Я не смог удержаться от усмешки. Парень все еще пытался хитрить, даже сидя на краю обрыва. Видно, натура у него была такая. Не иначе как именно он затеял всю эту игру, в результате которой оказался на том свете да еще и Читера за собой потянул.
— Расскажи мне о демоне, который захаживал в клуб, — предложил я.
— Демон? Да? — Шульгин бросил взгляд через плечо на Гамигина. Анс улыбнулся и сделал ему ручкой. — Ну да, захаживали к нам демоны. Контркультурой интересовались. Статейки пописывали…
Я дважды хлопнул в ладоши. Флопарь умолк.

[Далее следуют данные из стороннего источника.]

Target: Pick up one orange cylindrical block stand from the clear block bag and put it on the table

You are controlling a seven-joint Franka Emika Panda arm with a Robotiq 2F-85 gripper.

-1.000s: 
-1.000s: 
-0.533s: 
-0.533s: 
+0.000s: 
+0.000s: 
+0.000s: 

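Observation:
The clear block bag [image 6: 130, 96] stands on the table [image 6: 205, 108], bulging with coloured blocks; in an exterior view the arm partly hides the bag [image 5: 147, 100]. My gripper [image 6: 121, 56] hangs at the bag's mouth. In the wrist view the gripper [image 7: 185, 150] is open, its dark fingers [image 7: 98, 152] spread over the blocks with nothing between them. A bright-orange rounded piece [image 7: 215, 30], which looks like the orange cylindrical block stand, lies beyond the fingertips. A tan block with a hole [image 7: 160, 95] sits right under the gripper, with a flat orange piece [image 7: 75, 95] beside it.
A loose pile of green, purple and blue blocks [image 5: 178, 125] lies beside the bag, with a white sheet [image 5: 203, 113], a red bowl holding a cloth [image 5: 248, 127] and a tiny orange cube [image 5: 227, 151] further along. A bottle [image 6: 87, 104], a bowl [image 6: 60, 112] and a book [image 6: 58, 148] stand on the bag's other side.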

— Не финти, парень. Меня интересует один конкретный демон, который постоянно контачил с тобой и Читером. Понял? Отвечай конкретно.

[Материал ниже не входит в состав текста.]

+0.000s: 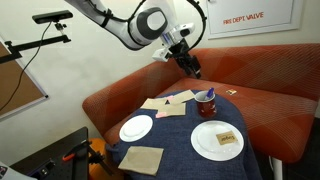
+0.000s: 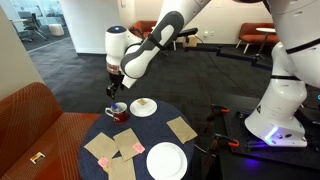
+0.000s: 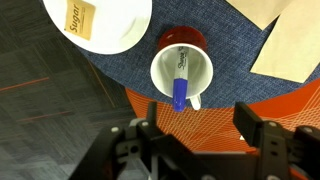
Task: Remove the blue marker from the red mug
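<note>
Pincer: the pincer [image 3: 197, 125] hangs over the red mug with its two fingers [image 3: 150, 118] spread well apart and nothing between them; both exterior views show it up in the air [image 1: 195, 71] [image 2: 113, 90], clear of the mug.
Red mug: the red mug [image 3: 182, 65] stands upright on the surface near the edge, its pale inside facing up; it shows in both exterior views [image 1: 205, 103] [image 2: 118, 111].
Blue marker: the blue marker [image 3: 179, 92] is inside the mug, leaning against the wall, with its blue end at the rim on the pincer's side and its pale printed barrel running down into the cup.
Surface: a round surface [image 3: 125, 70] under a dark blue cloth, seen in both exterior views [image 1: 180, 135] [image 2: 150, 130].
Sugar plate: a white plate [image 3: 125, 25] just beside the mug, carrying a tan packet [image 3: 80, 17] printed "Sugar".
Other plate: a second white plate [image 2: 166, 160] sits well apart from the mug.
Napkins: tan paper squares lie flat on the cloth [image 2: 181, 129] [image 1: 141, 158].
Seat: an orange bench [image 1: 250, 100] curves round behind the surface.
</note>
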Robot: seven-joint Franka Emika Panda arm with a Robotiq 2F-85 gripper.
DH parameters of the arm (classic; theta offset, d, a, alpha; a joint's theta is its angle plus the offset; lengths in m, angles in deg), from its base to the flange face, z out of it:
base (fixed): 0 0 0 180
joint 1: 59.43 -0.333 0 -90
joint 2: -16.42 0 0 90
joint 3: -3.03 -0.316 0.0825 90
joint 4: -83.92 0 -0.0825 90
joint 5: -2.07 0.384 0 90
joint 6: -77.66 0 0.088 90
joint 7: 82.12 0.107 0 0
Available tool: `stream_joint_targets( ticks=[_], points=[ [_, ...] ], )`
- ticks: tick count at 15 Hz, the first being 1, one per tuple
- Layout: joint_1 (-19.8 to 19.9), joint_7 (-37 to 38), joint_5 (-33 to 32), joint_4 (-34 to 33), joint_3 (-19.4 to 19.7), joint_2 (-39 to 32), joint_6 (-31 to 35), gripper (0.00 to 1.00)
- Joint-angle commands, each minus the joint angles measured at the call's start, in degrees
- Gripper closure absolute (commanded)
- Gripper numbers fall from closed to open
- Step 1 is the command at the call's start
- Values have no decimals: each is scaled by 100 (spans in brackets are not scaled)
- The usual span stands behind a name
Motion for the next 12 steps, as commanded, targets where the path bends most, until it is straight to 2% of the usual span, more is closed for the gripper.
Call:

— Понял, — конкретно ответил Шульгин. — А можно мне кофе?
Аавал привстал со стула, собираясь выполнить просьбу ти-кодера, но я остановил его, чуть приподняв руку.
— Как звали демона?
Шульгин тяжко вздохнул.
— Клайс Зифул. Корреспондент адского интернет-журнала «За пределами».

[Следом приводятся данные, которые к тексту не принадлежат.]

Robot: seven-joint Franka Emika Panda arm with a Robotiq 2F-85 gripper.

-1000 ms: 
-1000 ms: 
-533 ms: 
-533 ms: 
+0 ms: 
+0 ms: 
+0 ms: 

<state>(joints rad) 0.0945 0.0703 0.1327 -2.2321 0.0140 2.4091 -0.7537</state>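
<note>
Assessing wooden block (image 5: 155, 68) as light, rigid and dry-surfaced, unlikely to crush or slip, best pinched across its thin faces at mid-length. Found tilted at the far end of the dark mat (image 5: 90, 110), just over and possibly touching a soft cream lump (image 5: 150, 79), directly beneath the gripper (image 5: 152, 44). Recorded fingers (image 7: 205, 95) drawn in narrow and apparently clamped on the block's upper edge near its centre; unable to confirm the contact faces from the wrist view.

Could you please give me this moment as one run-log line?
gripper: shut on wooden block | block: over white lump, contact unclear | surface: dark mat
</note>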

Я дал Аавалу отмашку. Ангел наполнил чашку остывшим кофе и пододвинул ее ти-кодеру.
— А горячего нет? — брезгливо поморщился тот.
— Нет, — ответил я.
— Ага… Ну ладно. — Шульгин взял чашку и сделал осторожный, словно боясь обжечься, глоток. — Ничего кофе, — кивнул он ангелу.
— Что за заказ сделал тебе и Читеру демон?
Ти— кодер еще отпил из чашки.
— Да это даже и заказом не назовешь. Зифул только делал вид, будто интересуется нашими работами. Будто считает их большим искусством, — Шульгин сделал широкое вращательное движение правым плечом, как будто здоровенный штурвал крутанул, — которое пока еще не обрело своего широкого зрителя. А у самого ведь даже контактного разъема не было. Присоской он пользовался, но это ж фигня, через нее всего кайфа от транс-программы не получишь… Короче, все разговоры у нас шли «в общем», без какой-либо конкретики. В основном насчет того, как бы эдак исхитриться и двинуть наше искусство в массы. Демону лишь бы языком почесать, ну а нам что ж, приятно послушать, как хвалят. И тут появляется Шмидт.
— Вот с этого места поподробнее, — вставил я.
— О чем? — не понял Шульгин.
— О Шмидте. Кто он такой? Откуда появился?